# waterproof ipod case holder



## 08GreenBrute (Jul 13, 2009)

for those that have an audio tube and use a ipod what do you put it in? I'm looking a waterproof case and a holder if anyone has any pics of what they use id like to see them. i found a waterproof otterbox i just don't feel like spending 30+ for a case unless i have to 

by the way mine is an ipod touch looks like the iphone


----------



## phreebsd (Dec 16, 2004)

check out pelican cases


----------



## 08GreenBrute (Jul 13, 2009)

yea i was thinking that but i kinda wanted something i could use the device through instead of opening it up and using it with muddy hands.


----------



## drtyTshrt (May 27, 2009)

otter box is the only way to go.


----------



## 1bigforeman (Jun 23, 2009)

Otterbox is the only way to go really. If not, it's going to cost you a ipod touch, which costs more than the case. you can get pelican cases, sealed cell phone bags, other brands of ipod cases, etc. but they will either not fit on the ram mount, won't be fully sealed because the wire has to come through it, or will have to open it with muddy hands to change it. I didn't want to spend the money on my otterbox at first, but after getting it, it has paid for itself. I would've been through 10 ipods by now. Here is a pic of mine.


----------



## 08GreenBrute (Jul 13, 2009)

what style otterbox is that? there are a few different ones.


----------



## 650Brute (Dec 18, 2008)

As posted above, I've seen the Otterbox in action, They work.

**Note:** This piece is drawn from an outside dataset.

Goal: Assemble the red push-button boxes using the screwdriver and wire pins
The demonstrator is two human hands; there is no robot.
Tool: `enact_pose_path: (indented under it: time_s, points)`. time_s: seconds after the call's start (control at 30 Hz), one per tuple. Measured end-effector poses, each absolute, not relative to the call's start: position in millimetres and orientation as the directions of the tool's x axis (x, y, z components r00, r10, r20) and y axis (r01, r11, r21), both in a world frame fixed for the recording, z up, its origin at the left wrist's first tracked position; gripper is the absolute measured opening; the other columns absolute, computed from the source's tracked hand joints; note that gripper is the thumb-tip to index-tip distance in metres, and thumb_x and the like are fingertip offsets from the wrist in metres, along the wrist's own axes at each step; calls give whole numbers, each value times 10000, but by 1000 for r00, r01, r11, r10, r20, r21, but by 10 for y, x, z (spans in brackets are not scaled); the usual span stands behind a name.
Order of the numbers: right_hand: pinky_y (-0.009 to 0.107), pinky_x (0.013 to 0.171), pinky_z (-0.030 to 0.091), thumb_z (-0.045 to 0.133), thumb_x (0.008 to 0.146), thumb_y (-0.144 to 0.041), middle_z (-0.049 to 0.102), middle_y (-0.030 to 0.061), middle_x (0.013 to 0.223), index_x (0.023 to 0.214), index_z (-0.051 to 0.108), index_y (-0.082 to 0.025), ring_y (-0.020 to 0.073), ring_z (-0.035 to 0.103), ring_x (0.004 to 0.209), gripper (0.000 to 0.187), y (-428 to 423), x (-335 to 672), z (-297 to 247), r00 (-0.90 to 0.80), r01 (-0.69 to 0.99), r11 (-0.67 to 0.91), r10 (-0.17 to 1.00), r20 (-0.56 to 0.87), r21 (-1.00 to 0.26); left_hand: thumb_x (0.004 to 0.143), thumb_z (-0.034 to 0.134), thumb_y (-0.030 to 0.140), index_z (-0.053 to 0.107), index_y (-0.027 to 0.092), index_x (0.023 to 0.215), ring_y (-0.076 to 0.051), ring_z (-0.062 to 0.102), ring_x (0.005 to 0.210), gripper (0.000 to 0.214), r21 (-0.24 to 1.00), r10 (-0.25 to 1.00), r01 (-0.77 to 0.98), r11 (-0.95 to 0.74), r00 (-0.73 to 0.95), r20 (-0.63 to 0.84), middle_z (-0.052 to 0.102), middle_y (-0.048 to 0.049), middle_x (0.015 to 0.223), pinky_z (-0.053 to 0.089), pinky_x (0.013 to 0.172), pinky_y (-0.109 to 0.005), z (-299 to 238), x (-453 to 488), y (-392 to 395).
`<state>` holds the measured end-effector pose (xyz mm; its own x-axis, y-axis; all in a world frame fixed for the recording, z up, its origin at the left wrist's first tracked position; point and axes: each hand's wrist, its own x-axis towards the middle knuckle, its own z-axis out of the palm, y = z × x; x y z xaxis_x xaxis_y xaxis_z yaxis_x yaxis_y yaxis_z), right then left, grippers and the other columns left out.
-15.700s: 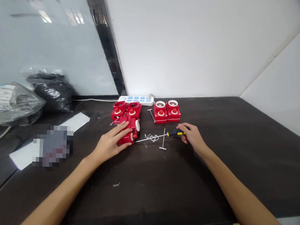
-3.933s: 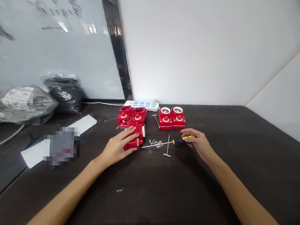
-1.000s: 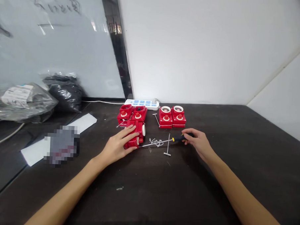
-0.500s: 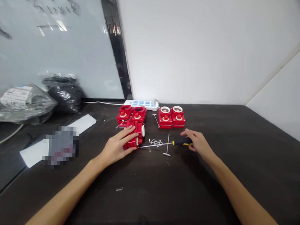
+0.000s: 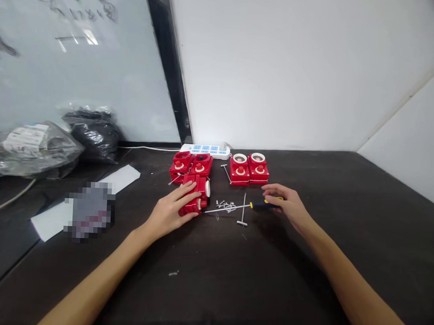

My Bro, Torkmonster knows all the particulars


----------



## 08GreenBrute (Jul 13, 2009)

yea but which otterbox style is waterproof? i have an otterbox defender for my BlackBerry and its not water proof


----------



## BigIzzy (May 24, 2009)

I gotta bump this one, got a itouch now as well and have been looking for something that is waterproof, or as close too it, so I can setup an audiotube, anyone have any hits and misses on the otterbox's or the pelican i1050 cases?


----------



## skid (Jun 18, 2009)

that thing comes with the mount and all?


----------



## 08GreenBrute (Jul 13, 2009)

my otter box for the touch did not come with a mount but i think HL sells them


----------



## BigIzzy (May 24, 2009)

which otter box do ya got there greenbrute? how do ya like it?


----------



## dbmachine (Mar 1, 2010)

Otterbox armour series is what you have to buy in order to have full water and dust protection...The mount is made by RAM which can be bought from a sponser here..INTYNSE SOUNDS has the ram mounts for 40$ the otterbox and ram combo is the only way to go for protection and conveneince. Took me 3 months of searching on Ebay to find an otterbox armour series for my IPOD NANO 3rd generation...ebay may be the cheapest bet. MIne was 18$ shipped. IT was used but still in like new condition. Why cheap out on a 30$ otterbox when you have a 300$ piece of electronics


----------



## BigIzzy (May 24, 2009)

sucks that otterbox has discontinued the armour series, and all they have is the defender now. guess ebay is the only way too go now


----------



## BIGBEARJOHN (Feb 16, 2009)

I am wanting to build my own audio tube. any suggestions on what speakers and amp i should use. i am going to use an ipod for songs.


----------



## BigIzzy (May 24, 2009)

DaBrute pointed me toward a Pyramid 240w amp http://fcsurplus.ca/shopping/shopexd.asp?id=12210 just ordered one will let ya know how things go with them. As for speakers I am looking at them clarion marine grade ones for mine, gonna build one once the amp and stuff shows up


----------



## Powershok (Jun 3, 2009)

the pyramid 240 watt amp is an extremely tight fit, its bigger than the specs say online. i went with the pyramid 150 amp it works awesome. almost too loud. l also used pyle marine 6.5 inch speakers.


----------



## BigIzzy (May 24, 2009)

powershock, did you go wit the super blue amp? and how did you do your split tube, I am relocating my rad and trying too figure out how I am gonna do a tube, any chance you could send me a couple pics?


----------



## 1bigforeman (Jun 23, 2009)

My tube in the above pics has the pyramid 240 amp as shown in the link above.


----------



## BigIzzy (May 24, 2009)

nice setup bigforeman, what did ya use on the non speaker end for caps?


----------



## 1bigforeman (Jun 23, 2009)

PVC Caps, here's a pic.


----------



## BIGBEARJOHN (Feb 16, 2009)

Thanks for the amp link bigizzy


----------